# [Description of the task]
The expected answer is the set of lines in the data below between the line holding "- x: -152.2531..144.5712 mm" and the line holding "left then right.", inclusive, written out exactly.

(Records from a collection)
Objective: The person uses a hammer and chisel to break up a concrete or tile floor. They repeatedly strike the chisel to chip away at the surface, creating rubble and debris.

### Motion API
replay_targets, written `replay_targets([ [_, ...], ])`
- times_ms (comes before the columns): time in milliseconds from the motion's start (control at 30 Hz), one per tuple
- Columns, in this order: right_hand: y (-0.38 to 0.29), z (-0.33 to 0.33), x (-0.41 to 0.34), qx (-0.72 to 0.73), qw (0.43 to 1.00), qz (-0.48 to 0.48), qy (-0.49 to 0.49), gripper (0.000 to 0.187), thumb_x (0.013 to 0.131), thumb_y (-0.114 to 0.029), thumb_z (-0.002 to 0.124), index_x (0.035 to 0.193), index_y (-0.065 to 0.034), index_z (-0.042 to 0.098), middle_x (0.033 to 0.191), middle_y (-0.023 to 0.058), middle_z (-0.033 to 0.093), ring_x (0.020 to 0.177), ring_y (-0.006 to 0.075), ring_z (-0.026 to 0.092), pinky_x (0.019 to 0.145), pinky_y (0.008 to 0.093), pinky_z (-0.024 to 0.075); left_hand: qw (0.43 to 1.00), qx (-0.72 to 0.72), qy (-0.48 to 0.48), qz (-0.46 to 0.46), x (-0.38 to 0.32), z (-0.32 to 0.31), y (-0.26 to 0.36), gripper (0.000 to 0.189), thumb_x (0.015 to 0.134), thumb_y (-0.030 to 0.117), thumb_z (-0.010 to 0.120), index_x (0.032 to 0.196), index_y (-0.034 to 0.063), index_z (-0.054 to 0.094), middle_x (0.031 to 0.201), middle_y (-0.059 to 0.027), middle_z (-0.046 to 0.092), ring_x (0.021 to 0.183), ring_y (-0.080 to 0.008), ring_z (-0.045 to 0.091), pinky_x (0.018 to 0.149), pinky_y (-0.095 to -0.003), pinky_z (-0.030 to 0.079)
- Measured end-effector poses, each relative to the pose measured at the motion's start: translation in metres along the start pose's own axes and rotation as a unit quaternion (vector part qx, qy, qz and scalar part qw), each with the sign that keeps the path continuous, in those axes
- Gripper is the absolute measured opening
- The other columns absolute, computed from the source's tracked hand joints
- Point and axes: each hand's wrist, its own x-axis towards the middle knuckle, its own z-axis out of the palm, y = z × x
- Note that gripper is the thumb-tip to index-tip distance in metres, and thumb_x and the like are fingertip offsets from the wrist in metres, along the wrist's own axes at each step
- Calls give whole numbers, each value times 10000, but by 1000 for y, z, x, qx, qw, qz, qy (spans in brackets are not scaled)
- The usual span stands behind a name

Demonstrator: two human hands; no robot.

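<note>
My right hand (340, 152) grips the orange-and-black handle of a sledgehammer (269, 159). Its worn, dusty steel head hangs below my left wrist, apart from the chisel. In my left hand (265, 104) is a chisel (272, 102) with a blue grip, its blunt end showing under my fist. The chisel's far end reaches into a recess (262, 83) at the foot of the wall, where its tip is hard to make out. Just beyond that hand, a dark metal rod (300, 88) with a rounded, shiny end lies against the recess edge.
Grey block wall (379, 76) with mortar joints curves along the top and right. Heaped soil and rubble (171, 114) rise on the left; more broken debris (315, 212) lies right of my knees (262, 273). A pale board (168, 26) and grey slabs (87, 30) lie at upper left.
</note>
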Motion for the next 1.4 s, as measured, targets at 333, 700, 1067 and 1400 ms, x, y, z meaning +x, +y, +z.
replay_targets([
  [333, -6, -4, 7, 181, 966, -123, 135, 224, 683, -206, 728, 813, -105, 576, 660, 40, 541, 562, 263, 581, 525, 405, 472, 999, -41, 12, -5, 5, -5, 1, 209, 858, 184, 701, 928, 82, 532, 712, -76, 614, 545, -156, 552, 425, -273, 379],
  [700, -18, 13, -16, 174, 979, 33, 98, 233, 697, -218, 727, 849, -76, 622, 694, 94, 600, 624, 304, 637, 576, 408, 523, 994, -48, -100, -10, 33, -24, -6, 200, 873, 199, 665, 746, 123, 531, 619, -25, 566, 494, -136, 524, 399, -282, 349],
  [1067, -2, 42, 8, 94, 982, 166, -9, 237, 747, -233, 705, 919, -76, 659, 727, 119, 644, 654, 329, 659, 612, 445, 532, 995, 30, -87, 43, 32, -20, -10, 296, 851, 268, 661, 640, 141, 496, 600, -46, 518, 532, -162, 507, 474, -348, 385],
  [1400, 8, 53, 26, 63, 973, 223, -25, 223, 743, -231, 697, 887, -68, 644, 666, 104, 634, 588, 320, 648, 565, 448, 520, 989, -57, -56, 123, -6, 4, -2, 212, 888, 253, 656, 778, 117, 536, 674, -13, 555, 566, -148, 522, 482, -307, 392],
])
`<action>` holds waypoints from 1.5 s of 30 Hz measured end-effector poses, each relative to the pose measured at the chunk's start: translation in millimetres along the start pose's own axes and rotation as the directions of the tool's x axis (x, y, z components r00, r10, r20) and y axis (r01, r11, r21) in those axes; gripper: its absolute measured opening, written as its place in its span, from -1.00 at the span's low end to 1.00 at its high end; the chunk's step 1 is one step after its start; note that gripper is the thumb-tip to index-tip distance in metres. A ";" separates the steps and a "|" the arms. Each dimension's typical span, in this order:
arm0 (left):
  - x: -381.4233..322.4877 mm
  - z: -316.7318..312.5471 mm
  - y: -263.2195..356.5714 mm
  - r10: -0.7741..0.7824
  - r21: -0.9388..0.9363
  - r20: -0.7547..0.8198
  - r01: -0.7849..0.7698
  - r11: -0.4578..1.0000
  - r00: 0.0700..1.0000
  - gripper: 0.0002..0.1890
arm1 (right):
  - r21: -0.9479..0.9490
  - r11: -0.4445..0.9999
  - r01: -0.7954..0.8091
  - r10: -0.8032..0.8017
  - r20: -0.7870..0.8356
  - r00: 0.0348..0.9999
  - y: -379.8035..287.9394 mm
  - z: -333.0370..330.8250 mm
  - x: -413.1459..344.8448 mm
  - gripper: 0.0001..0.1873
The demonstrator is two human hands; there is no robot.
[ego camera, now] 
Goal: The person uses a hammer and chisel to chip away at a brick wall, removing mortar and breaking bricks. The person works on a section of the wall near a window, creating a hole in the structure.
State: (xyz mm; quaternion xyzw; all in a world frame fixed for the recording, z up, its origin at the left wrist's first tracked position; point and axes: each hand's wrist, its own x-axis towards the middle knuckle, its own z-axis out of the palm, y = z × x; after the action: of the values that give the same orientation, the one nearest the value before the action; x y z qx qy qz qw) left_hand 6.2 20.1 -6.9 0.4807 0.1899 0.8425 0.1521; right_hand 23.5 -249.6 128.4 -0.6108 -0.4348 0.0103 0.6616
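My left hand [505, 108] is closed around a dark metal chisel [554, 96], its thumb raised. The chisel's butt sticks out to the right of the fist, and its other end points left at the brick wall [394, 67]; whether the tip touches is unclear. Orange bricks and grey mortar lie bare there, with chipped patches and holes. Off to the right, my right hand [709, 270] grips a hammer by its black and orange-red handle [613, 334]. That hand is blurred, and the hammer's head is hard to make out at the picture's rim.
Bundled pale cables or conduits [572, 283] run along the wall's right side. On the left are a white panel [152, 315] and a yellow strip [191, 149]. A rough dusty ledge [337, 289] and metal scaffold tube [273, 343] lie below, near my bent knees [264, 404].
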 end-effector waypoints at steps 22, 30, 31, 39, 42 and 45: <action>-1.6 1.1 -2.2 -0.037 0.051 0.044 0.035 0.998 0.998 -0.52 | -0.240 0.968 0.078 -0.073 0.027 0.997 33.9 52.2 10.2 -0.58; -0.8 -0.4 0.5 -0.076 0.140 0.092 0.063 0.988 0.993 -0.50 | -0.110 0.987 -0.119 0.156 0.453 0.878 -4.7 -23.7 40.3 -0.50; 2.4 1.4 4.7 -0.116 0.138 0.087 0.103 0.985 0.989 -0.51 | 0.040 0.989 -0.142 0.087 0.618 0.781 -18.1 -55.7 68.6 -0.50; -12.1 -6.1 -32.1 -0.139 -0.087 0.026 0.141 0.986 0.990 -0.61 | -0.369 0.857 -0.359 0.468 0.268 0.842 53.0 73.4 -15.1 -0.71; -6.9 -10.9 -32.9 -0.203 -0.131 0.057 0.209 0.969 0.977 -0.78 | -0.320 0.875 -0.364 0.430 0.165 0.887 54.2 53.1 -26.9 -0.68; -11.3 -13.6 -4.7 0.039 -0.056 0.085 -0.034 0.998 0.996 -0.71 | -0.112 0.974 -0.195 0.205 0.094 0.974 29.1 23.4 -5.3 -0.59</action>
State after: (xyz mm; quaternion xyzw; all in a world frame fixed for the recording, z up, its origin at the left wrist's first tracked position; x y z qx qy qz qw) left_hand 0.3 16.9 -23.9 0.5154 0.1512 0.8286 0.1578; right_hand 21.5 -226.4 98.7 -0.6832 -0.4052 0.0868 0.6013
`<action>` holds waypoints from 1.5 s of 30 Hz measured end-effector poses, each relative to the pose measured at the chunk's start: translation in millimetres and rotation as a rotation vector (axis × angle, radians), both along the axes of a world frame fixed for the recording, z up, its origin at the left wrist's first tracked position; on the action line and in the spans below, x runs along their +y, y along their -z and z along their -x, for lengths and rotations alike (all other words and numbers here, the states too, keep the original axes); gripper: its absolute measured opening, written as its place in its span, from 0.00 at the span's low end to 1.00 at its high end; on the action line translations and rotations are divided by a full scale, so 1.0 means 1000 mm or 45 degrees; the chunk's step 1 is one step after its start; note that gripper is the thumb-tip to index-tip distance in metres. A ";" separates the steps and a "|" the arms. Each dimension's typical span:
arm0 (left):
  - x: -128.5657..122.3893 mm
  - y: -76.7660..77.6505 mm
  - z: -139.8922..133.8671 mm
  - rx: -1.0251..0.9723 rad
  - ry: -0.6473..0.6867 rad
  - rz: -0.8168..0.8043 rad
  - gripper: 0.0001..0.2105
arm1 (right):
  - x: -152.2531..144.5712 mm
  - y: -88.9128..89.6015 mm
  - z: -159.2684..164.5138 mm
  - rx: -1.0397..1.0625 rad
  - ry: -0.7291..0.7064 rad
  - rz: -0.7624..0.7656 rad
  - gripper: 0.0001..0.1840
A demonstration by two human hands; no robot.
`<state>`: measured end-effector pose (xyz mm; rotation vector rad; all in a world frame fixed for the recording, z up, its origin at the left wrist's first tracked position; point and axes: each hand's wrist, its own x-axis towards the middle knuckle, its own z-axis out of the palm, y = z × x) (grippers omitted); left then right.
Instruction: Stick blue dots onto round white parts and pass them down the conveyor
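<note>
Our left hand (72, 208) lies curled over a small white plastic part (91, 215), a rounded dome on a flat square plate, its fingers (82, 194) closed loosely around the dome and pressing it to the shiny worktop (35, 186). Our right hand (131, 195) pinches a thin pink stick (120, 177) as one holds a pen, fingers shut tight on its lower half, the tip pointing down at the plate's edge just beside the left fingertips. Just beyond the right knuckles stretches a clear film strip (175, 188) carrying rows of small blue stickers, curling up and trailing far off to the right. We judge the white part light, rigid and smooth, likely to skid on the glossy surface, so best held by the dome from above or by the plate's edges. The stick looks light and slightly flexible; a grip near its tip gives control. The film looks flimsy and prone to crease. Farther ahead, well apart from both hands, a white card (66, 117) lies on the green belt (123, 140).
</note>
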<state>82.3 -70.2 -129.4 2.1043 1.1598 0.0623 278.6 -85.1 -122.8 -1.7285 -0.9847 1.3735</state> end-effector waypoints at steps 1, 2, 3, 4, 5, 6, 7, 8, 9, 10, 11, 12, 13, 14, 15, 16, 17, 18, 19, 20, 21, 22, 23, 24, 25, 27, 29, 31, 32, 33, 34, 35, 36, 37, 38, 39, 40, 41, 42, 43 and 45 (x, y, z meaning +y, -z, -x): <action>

# [Exercise output]
  - x: -152.2531..144.5712 mm
  - y: -88.9128..89.6015 mm
  - z: -159.2684..164.5138 mm
  - rx: -1.0397..1.0625 rad
  - ry: -0.7291..0.7064 rad
  - rz: -0.7624..0.7656 rad
  - gripper: 0.0001..0.1840
A demonstration by two human hands; no robot.
`<state>`: measured end-effector pose (xyz mm; rotation vector rad; all in a world frame fixed for the recording, z up, its origin at the left wrist's first tracked position; point and axes: each hand's wrist, its own x-axis towards the middle knuckle, its own z-axis out of the palm, y = z × x) (grippers omitted); left then right.

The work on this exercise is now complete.